The September issue of The Canadian Journal of Chemical Engineering features 19 new articles, including four articles from our Process Control, Systems Engineering, and Statistics subject area.
The issue highlights for this month contain two of our mini-reviews from the Experimental Methods in Chemical Engineering special series (freely available until the end of October 2019). The first article conducts an up-to-date analysis on how researchers have been using Artificial Neural Networks (ANNs). A collaboration from researchers at Polytechnique Montréal, McGill University, and University of Cambridge, this article finds that there were more than 13 000 articles mentioning ANNs indexed in Web of Science in the last two years. Analyzing the bibliometric data, the researchers suggest how ANNs can be used for a variety of chemical engineering purposes, like creating models and predictions for fluid dynamics or reactor performance.
The second Experimental Methods in Chemical Engineering article that the September issue highlights explores Fluidized Bed Reactors. The authors, from University of Zaragoza and Polytechnique Montréal, conduct a review of recent literature on fluidized bed reactors and describe how they are currently being used in chemical engineering research. This paper demonstrates that there are five clusters in fluidized bed reactor research: gasification and pyrolysis, combustion and CO2 capture, biomass, simulation and computational fluid dynamics, and coal technology.
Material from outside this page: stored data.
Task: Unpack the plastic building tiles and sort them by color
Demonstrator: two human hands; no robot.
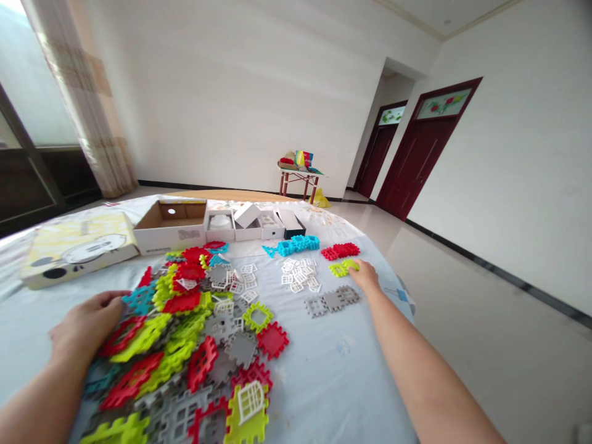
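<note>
The person's right hand (pixel 365 275) stretches out toward two o'clock across the pale blue tablecloth (pixel 324 364), its fingertips resting on a small cluster of lime-green tiles (pixel 341 268); the fingers lie close together over the outermost piece, though whether they actually pinch it cannot be told. Just beyond, at one o'clock, sit a row of red tiles (pixel 341 250) and, to its left, a row of blue tiles (pixel 295 245). Beside the green cluster, toward twelve o'clock, lies a scatter of small white window pieces (pixel 300 275), and directly below these a short line of grey tiles (pixel 333 301).

The left hand (pixel 87 325) lies at nine o'clock, palm down, fingers loosely spread and flat on the edge of a large mixed heap of interlocking tiles (pixel 185 345) in red, green, grey and blue; it grips nothing.

At eleven o'clock an open cardboard box (pixel 171 227) stands beside several small white boxes (pixel 252 223), with a yellow illustrated box (pixel 76 246) further left.
</note>
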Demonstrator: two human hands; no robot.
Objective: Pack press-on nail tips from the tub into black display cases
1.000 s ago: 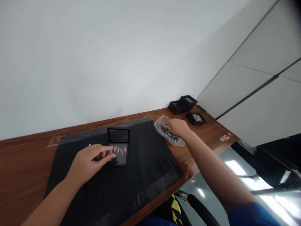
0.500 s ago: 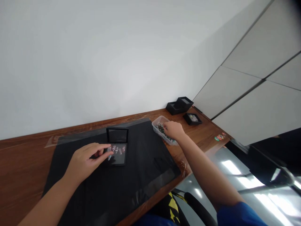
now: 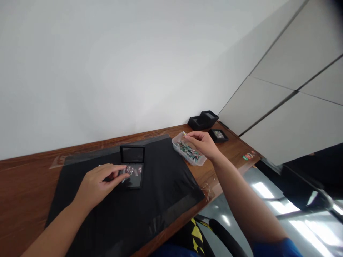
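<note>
My left hand (image 3: 100, 182) rests loosely curled on the black case (image 3: 133, 171) lying open on the dark mat (image 3: 150, 207). My right hand (image 3: 203, 142) hovers over the clear tub (image 3: 187, 151) of beads; its grip I cannot tell.

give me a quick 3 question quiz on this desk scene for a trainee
1. True or false: the left hand rests at the open black case on the black mat.
2. Which is the right hand over? A) the clear tub of small pieces B) the stacked black boxes C) the mat
3. Fill in: the lid of the open case stands ____.

Key
1. True; its fingers touch the case's left edge.
2. A; the right hand's fingers are pinched together just above the tub, though whether they hold a piece is too small to tell.
3. Upright, at the far side of the case.
</note>
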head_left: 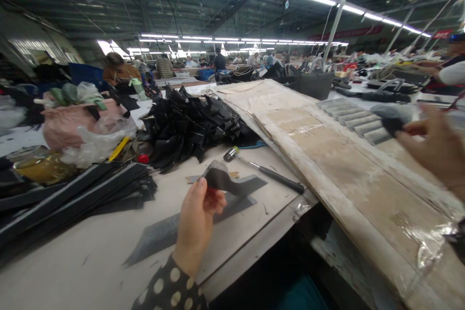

The next issue highlight is “Fault Diagnosis in Industrial Chemical Processes using Optimal Probabilistic Neural Network.” This article proposes new solutions for how to better detect and diagnose faults in large-scale industrial settings. Ultimately, this research concludes that combining the modified cuckoo search algorithm with the probabilistic neural network method and the random forest tree bagger algorithm allows for a significant improvement in Tennessee Eastman process fault diagnosis.
Finally, “Application of extended quadrature method of moments for simulation of bubbly flow and mass transfer in gas‐liquid stirred tanks,” rounds out the issue highlights for the month. This paper, from authors at Sherbrooke University, uses OpenFOAM (an open-source computational fluid dynamics package) to model two gas-liquid stirred tanks: the first tank is agitated by a radial impeller and the second uses an axial impeller. The results of this paper’s theoretical modelling achieve a fair agreement with experimental data.